> Data block
..............................

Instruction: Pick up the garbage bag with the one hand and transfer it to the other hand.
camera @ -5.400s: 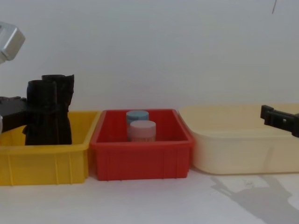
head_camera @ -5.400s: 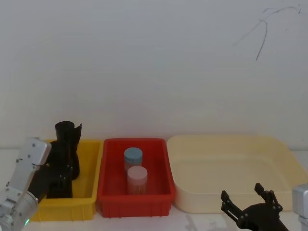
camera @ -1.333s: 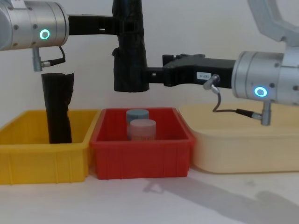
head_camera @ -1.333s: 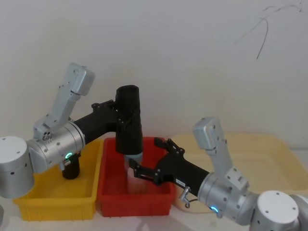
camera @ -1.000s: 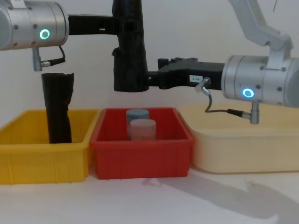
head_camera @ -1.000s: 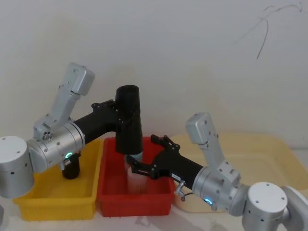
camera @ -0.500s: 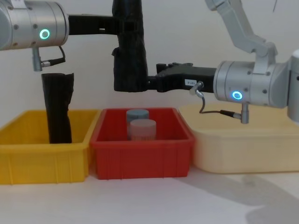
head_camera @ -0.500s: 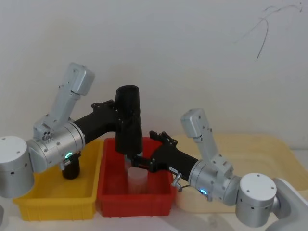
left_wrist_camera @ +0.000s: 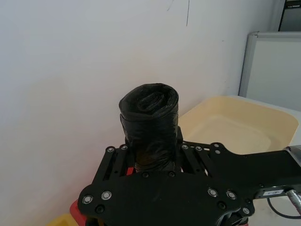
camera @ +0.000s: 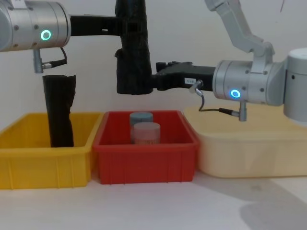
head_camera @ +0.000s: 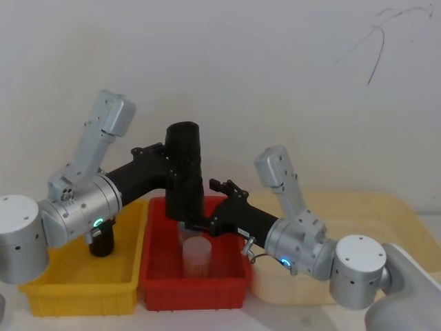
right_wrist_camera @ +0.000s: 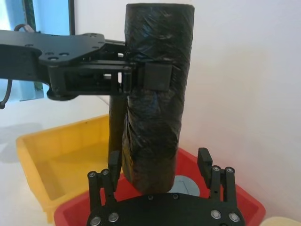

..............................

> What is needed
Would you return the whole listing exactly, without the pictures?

> Solution
Instruction: Pick up the garbage bag with the one hand and transfer it to the other hand.
camera @ -5.400s: 
head_camera @ -5.400s: 
camera @ -1.333s: 
head_camera @ -1.333s: 
camera @ -1.000s: 
head_camera @ -1.000s: 
camera @ -0.500s: 
head_camera @ -0.500s: 
left_wrist_camera @ +0.000s: 
camera @ +0.000s: 
head_camera @ +0.000s: 
right_wrist_camera @ +0.000s: 

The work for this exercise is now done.